I wrote a paper on that subject:

"Vitamin D metabolism differs among human populations because our species has adapted to different natural and cultural environments. Two environments are particularly difficult for the production of vitamin D by the skin: the Arctic, where the skin receives little solar UVB over the year; and the Tropics, where the skin is highly melanized and blocks UVB. In both cases, natural selection has favored the survival of those individuals who use vitamin D more efficiently or have some kind of workaround that ensures sufficient uptake of calcium and other essential minerals from food passing through the intestines. Vitamin D scarcity has either cultural or genetic solutions.

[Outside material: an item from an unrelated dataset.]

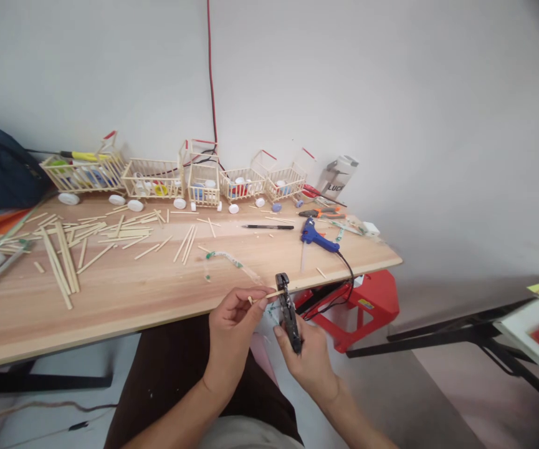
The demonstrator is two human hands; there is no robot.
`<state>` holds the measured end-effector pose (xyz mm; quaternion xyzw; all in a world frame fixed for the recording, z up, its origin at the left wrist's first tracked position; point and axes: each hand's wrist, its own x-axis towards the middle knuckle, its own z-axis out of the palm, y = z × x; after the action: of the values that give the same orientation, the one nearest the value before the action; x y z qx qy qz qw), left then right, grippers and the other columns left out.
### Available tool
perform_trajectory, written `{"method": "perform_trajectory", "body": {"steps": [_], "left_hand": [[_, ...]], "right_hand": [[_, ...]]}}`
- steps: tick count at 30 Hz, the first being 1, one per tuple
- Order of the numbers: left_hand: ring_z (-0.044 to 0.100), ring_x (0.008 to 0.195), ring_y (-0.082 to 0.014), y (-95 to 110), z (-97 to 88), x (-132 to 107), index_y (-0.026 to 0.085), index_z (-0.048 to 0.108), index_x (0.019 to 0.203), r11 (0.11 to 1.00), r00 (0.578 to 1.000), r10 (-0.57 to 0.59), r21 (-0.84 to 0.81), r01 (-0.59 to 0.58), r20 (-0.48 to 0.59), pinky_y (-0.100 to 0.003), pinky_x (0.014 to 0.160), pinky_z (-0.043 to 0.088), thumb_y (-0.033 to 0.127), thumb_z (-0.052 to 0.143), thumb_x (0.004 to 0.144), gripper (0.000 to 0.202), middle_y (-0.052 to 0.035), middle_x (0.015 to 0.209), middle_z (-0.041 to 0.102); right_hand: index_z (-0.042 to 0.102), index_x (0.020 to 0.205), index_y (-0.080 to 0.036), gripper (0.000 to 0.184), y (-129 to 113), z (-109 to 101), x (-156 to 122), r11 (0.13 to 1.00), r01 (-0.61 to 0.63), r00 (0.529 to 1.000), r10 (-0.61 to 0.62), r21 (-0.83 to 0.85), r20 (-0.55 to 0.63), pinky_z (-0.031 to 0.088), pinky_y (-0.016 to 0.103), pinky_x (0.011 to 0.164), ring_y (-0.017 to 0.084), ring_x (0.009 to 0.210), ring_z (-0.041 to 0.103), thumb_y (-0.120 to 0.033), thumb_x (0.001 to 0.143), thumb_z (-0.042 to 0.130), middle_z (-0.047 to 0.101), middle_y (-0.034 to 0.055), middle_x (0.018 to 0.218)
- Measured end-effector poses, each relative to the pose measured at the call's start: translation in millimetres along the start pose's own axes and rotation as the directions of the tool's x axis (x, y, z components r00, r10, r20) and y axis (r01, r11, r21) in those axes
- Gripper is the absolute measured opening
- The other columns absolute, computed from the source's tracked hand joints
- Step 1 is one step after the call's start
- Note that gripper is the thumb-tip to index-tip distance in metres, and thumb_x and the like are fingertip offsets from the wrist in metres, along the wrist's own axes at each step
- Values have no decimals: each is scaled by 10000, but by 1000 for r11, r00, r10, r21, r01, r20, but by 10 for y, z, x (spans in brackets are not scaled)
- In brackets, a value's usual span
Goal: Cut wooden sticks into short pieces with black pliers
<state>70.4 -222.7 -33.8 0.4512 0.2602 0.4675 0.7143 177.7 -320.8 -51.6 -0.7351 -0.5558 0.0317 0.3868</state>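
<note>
Just off the table's front edge, my left hand (232,327) pinches a thin wooden stick (275,294) between thumb and fingers. The stick's right end reaches into the jaws of a dark metal hand tool, which looks like a cutter or crimping pliers (288,312). My right hand (311,352) is wrapped around that tool's handles, its head pointing up and away from me. Whether the jaws press on the stick I cannot tell. On the tabletop beyond, a clear plastic strip with green marks (234,259) lies close to my left hand.
Loose wooden sticks (129,227) are scattered over the left of the table (124,299). Several little stick carts (154,178) line the wall. A blue glue gun (318,236), a black pen (268,227) and pliers (323,213) lie on the right. A red stool (381,299) stands below.
</note>
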Motion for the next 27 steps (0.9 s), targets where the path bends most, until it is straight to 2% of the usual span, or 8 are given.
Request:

Cultural solutions include consumption of meat in a raw or boiled state and extended breastfeeding of children. Genetic solutions include higher uptake of calcium from the intestines, higher rate of conversion of vitamin D to its most active form, stronger binding of vitamin D to carrier proteins in the bloodstream, and greater use of alternative metabolic pathways for calcium uptake. Because their bodies use vitamin D more sparingly, indigenous Arctic and Tropical peoples can be misdiagnosed with vitamin D deficiency and wrongly prescribed dietary supplements that may push their vitamin D level over the threshold of toxicity."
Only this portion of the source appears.